仕方のないことなのだ。それくらい二人はわかっているのだが、それでも悲しかった。仲が良い友人でかつて共に命をかけて戦った戦友なのだ。だが、相手は軍人で自分は亡命者扱いだ。______戦わないわけには、いかなかった。
「・・・春菜」
「・・・はい?」
「春菜は・・・どうするんだ?」
今の事実が苦しくて、それを振り払うためのように、聞いてみた。気になるのも事実だが。

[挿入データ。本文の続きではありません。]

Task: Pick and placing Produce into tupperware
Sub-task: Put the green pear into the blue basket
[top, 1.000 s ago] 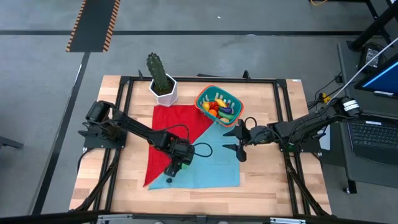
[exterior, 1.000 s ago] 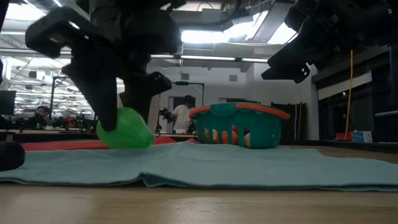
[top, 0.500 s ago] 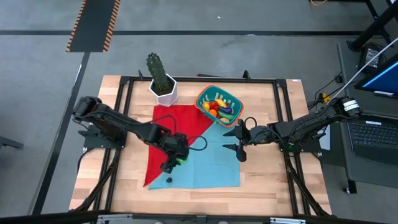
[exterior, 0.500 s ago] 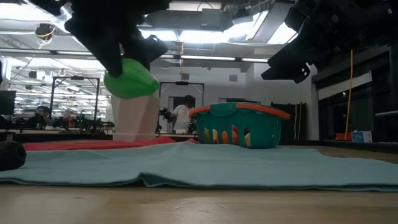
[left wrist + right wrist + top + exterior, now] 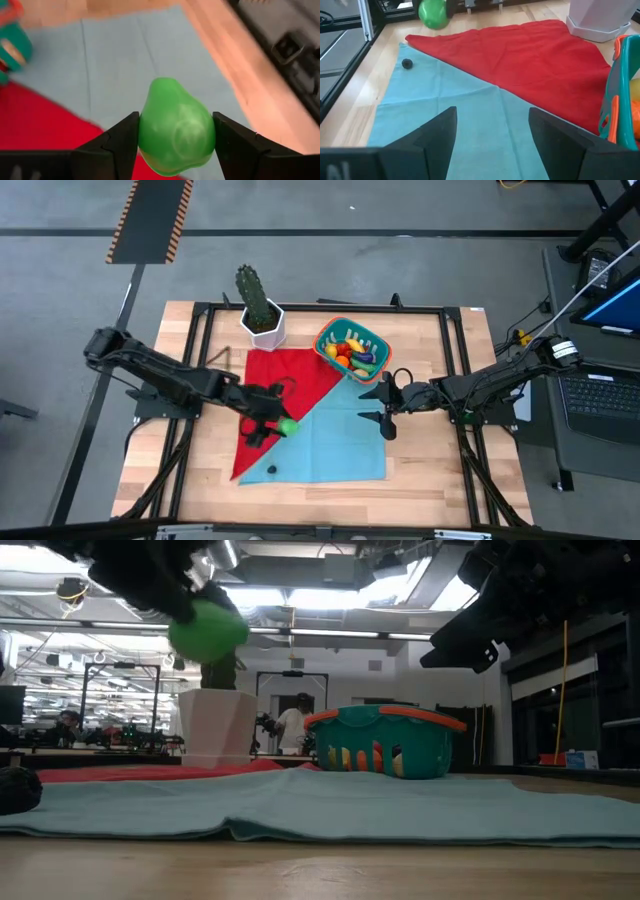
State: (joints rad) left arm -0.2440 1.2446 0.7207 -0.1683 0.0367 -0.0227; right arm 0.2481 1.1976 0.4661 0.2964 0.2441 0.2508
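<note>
My left gripper is shut on a green toy pear, held in the air over the red and blue cloths; the pear also shows in the low view. The teal tub with an orange rim stands at the far middle and holds several toy fruits. A small dark ball lies on the blue cloth near its near left corner. My right gripper is open and empty, right of the tub's near side. My left gripper pinches the pear's wide body between its two fingers, one on each side, the narrow end pointing away from the wrist. The pear is lifted clear of the cloth.
A green cactus in a white pot stands left of the tub. A red cloth overlaps a blue cloth at the table's middle. A black frame rims the table.
My left gripper has risen from the cloth with the green pear, lifting it clear, and drawn a little toward the table's far edge. The right arm has kept still.
</note>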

「・・・もうしばらくはこっちにいます。裕樹さんはそっちにいるしかないんですから、周りの人たちと仲良くしたほうがいいですよ」
「ああ・・・それな、タクト・マイヤーズや一部のエンジェル隊とは仲良くなれたんだが・・・」
「あの『皇国の英雄』って呼ばれてる人と?すごいじゃないですか。・・・ん?一部?」
「ああ・・・実は今だに疑われてる人がいるんだよ」
「誰なんです?」
「烏丸ちとせって娘さ。真面目な娘だよ、というかエンジェル隊のなかで一番真面目だな。______なぁ春菜、どうすればいい?俺、こーいうの苦手なんだよ」
「うーん・・・・・・多分裕樹さんらしく普通に接すればいいんじゃないですか?」
裕樹本人は気づいてないが、彼には自然と他人を信頼させ、安心させる存在になることができる不思議な魅力がある。そこらへん、春菜はよーっく知っている。
「・・・そうなのか?」
「そうですよ」
「うーん・・・まぁ春菜がそう言うんだからそうなんだろうな。わかった、なんとか頑張るよ」
(・・・えへへ)
なんだかんだ言いながら素直に自分の言うことを信じてくれる裕樹を見てると、どうしようもなく嬉しくなってしまう。
「?どした、春菜?」
「何でもないですっ」
「?」
なんだかよくわからないが、春菜が楽しそうな笑顔をしているので特に気にしなかった。
「それじゃあ裕樹さん、また連絡くださいね。待ってますから」
「ああ、また連絡する」
お互い笑顔で通信を切った。
「いつも通り・・・ねえ」
ため息まじりに通信機をしまう。と、タイミングを見計らったようにタイミングよく、ゲストルームのドアがノックされる。
「うえ!?・・・は、はい?どうぞ・・・」
ぎくしゃくしながらなんとか返事すると、失礼しまーす、とミルフィーユが笑顔で入ってきた。手にはティーセットを持っている。
「裕樹さん!おやつ持ってきました〜」
「ミ、ミルフィーか・・・ありがとう」
以前頼んだ時のことを覚えててくれたのか、ミルクティーとチーズケーキが用意されている。
「はい!どうぞ」
「ありがとう。これも、ミルフィーの手作り?」
「そうですよ〜」
さっそく一口、口に運ぶ。言うまでもなく絶品の味。ミルクティーもおいしすぎる。
しばらく夢中で食べていたら、ミルフィーユが向かいの席に座ってきた。
「ごめんなさい、裕樹さん。なんか、ほとんど閉じ込めてるみたいで・・・」
「いや、いいさ。普通こんなもんだろ」
「あ、でも今タクトさんがなんとかしてくれてますよ」
「なんとかって?」
「えーと・・・とりあえずトランスバールを自由に歩き回れるように、とか」
すんなりとミルフィーは言ったが普通、軍属ではなくて正体不明の人物にここまでしてくれるものなのだろうか。ここまでくると裕樹はなんだか悪い気持ちになってきた。
「なんか・・・そこまでしてもらっていいのか?」
申し訳なく言ってみたが、それにミルフィーユは少し怒ったような顔で答えた。
「裕樹さん、好意は素直に受け取るものなんですよ」
なんていうか、彼女の考えはとてもシンプルだ。けれど、それがとても当たり前で、嬉しい。
裕樹は笑顔でそれに答えた。
(そっか。そうなるとしばらく自由か・・・)
ふと、先程の春菜との会話を思い出す。
「なあミルフィー」
「はい?なんですか?」
「その、例えばの話だ。・・・ミルフィーが、もしタクトから何かプレゼントされるとしたら・・・何を貰ったら嬉しい?」
「え?どうしたんですか?」
「いや、別に・・・で、どうなんだ?」
意図がわからなかったが、ミルフィーユは素直な気持ちで考えてみた。もっとも、すぐに答えが出てきたが。
「なんでもです!」
「な、なんでも?」
「はい、貰う物の価値よりもプレゼントしてくれるという行為のほうが嬉しいです。・・・だから私、タクトさんから貰ったものはずっと大事にしてますよ」
「うーん・・・なるほど」
なんだか他人のノロケ話を聞いただけのような気もするが、とりあえず参考になった。
「それにしても・・・」
「?」
「仲のいいカップルだな」
「えへへ、そうですか?なんだか照れます〜」
本当に照れながらティーセットをかたずけていく。
______そしてその一時間後、タクトからトランスバールを自由に動ける証として、『クロノ・クリスタル』を裕樹は受け取った。